**Requirement**
Please repeat the data exactly. Any picture in it stays out.

**Information supplied**
▬▬▬▬▬▬▬▬▬▬

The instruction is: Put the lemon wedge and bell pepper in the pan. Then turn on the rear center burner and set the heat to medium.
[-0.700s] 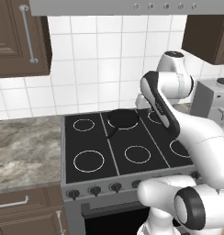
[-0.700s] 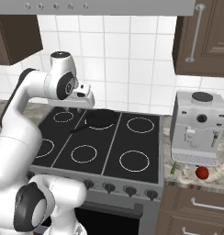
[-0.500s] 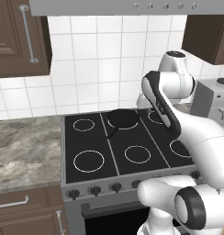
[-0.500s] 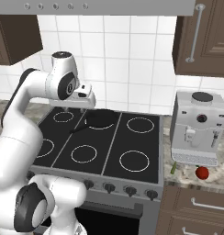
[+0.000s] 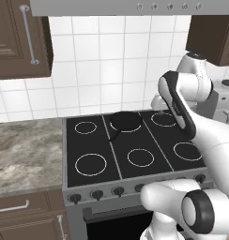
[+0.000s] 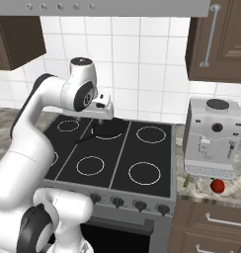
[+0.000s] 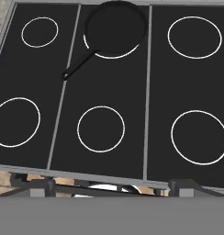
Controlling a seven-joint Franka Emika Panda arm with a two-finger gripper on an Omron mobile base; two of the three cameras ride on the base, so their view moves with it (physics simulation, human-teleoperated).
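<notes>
The black pan (image 7: 116,28) sits on the rear center burner (image 7: 104,55), whose white ring peeks out under its front edge; the pan's handle (image 7: 79,66) points toward the front left. The same pan (image 6: 108,129) (image 5: 125,121) lies empty in both base views. My gripper (image 7: 111,186) hovers high above the cooktop's front part, open, with nothing between its fingers. On the counter right of the stove, in front of the coffee machine, the red bell pepper (image 6: 218,185) rests, and the tiny lemon wedge (image 6: 185,181) is just left of it.
A white coffee machine (image 6: 211,138) stands on the right counter close behind the pepper and wedge. A row of knobs (image 6: 127,202) runs along the stove front. A marble counter (image 5: 27,145) extends left of the stove. Wall cabinets and a hood hang overhead.
The hand has drifted slightly rightward over the back of the stove. The pan, pepper and wedge have not moved.
</notes>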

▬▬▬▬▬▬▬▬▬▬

**Solution to this problem**
The instruction is: Put the lemon wedge and bell pepper in the pan. Then turn on the rear center burner and set the heat to medium.
[-0.700s] 
[-0.700s] 
[-0.500s] 
[-0.500s] 
[+0.000s] 
[+0.000s] 
[+0.000s] 
Controlling a seven-joint Franka Emika Panda arm with a two-finger gripper on an Omron mobile base; two of the three cameras ride on the base, so their view moves with it (physics simulation, human-teleoperated).
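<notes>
The black pan (image 7: 116,28) sits on the rear center burner (image 7: 104,55), whose white ring peeks out under its front edge; the pan's handle (image 7: 79,66) points toward the front left. The same pan (image 6: 108,129) (image 5: 125,121) lies empty in both base views. My gripper (image 7: 111,186) hovers high above the cooktop's front part, open, with nothing between its fingers. On the counter right of the stove, in front of the coffee machine, the red bell pepper (image 6: 218,185) rests, and the tiny lemon wedge (image 6: 185,181) is just left of it.
A white coffee machine (image 6: 211,138) stands on the right counter close behind the pepper and wedge. A row of knobs (image 6: 127,202) runs along the stove front. A marble counter (image 5: 27,145) extends left of the stove. Wall cabinets and a hood hang overhead.
The hand has drifted slightly rightward over the back of the stove. The pan, pepper and wedge have not moved.
</notes>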

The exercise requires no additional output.